Depuis quelques semaines, les relations entre les syndicats espagnols et la direction de Renault se sont tendues, alors même que le groupe avait annoncé de nouveaux projets de voitures électriques, comme le futur Scénic, ainsi que le remplaçant du Rafale tandis que l'Espace devrait être supprimé.

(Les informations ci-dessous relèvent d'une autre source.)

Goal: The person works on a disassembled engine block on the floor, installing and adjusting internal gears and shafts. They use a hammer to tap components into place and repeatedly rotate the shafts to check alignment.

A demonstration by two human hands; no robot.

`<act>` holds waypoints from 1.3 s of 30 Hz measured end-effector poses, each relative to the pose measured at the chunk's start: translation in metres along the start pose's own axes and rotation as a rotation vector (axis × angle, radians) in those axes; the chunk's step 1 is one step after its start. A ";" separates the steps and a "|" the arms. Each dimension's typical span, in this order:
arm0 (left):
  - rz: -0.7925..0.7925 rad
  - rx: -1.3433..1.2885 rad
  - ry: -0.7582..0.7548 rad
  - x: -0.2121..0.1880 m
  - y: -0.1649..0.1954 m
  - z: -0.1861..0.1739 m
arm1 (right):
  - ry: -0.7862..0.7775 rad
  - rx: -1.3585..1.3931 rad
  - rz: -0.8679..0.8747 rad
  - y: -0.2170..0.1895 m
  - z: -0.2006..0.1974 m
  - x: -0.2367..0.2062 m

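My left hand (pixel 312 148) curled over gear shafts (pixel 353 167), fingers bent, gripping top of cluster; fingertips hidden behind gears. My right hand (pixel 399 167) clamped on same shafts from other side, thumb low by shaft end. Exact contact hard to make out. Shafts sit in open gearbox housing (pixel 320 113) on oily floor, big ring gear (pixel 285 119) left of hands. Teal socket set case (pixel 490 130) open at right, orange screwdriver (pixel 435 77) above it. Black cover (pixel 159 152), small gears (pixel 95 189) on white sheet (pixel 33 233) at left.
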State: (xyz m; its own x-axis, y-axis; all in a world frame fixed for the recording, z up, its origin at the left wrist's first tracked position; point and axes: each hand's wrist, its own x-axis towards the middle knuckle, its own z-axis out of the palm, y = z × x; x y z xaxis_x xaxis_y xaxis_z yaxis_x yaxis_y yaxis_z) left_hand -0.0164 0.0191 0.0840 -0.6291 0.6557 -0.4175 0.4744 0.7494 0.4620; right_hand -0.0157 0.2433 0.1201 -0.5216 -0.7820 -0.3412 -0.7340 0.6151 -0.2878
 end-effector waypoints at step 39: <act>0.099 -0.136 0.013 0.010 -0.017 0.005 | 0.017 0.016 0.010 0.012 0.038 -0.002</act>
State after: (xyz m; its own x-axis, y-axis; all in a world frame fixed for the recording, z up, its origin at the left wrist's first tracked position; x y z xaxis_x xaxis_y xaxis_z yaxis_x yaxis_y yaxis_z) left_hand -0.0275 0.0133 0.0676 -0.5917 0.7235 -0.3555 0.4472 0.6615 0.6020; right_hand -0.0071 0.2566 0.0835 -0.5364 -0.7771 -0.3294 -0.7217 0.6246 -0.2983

À tel point que Renault a agité l’ultime menace, en suspendant les investissements nécessaires pour industrialiser de nouveaux modèles électriques sur le segment C. Ainsi, alors que la France profitait du jour férié qu’est le 8 mai et fêtait la fin de la Seconde Guerre mondiale en France, Renault a indiqué à la surprise générale la suspension des investissements actuellement en cours, suite à l’échec des négociations.
Le constructeur au losange a ainsi indiqué qu’il ne pouvait plus s’engager dans le maintien des emplois sur les sites de Palencia et Valladolid, deux sites très importants pour le constructeur, qui y produit pour le moment l’Austral, l’Espace et le Rafale, c'est-à-dire, les modèles les plus rentables, à défaut d’être les plus vendus.
Une façon de brandir une menace importante et de ramener, selon lui, les syndicats à la raison. Coup de bluff ou projet réel : difficile à dire à ce stade.
La Turquie, le Maroc ou la France
En cas d’échec dans la négociation actuelle, à qui pourrait profiter ce bras de fer ? À la France bien sûr. En effet, on voit mal l’usine de Novo Mesto en Slovénie qui va produire les Twingo et ses dérivées (Nissan et Dacia notamment) être équipée pour la gamme du segment C. En revanche, l’usine turque de Bursa d’où sortent les Clio produites pour tout l'Europe, tout comme son usine au Maroc, profitent de leur situation pour être assimilées à une production européenne, ouvrant ainsi droits aux différentes aides à l’achat. En revanche, les usines Dacia présentes en Roumanie sont déjà à leur capacité maximale et semblent exclues pour produire le haut de gamme de Renault.
Si la Turquie et le Maroc étaient écartées, il resterait donc la France. Un pays où l’actuelle Scénic est d’ailleurs déjà fabriqué, et qui était jusqu’à présent le fief des véhicules électriques de Renault, avec la Zoé (Flins) et le Kangoo (Maubeuge) de façon historique, puis la R5 (Douai), la R4 et sa version Plein Sud (Maubeuge) et le Scénic actuellement (Douai).

On le sait, les sites actuels français restent sous-exploités, même si la reconversion de l’usine de Flins a permis de rapatrier la production dans le nord de la France et ainsi d’optimiser l’occupation de l’usine. Malgré tout, l’arrivée de nouveaux modèles impliquerait d’importants investissements et un bouleversement industriel pouvant provoquer un retard sur le planning prévu initialement.
Les négociations ne sont pas rompues
Tout cela n’est malgré tout que de la spéculation. Car pour le moment, on en est plutôt au stade de la menace, et pour être honnête, on imagine mal que les syndicats qui risquent gros et que Renault aillent jusqu’au clash. Car, à ce jeu-là, ni le constructeur, ni les salariés espagnols ne sortiraient gagnants. Renault a d’ailleurs indiqué que les négociations se poursuivaient, signe que rien n’est fait.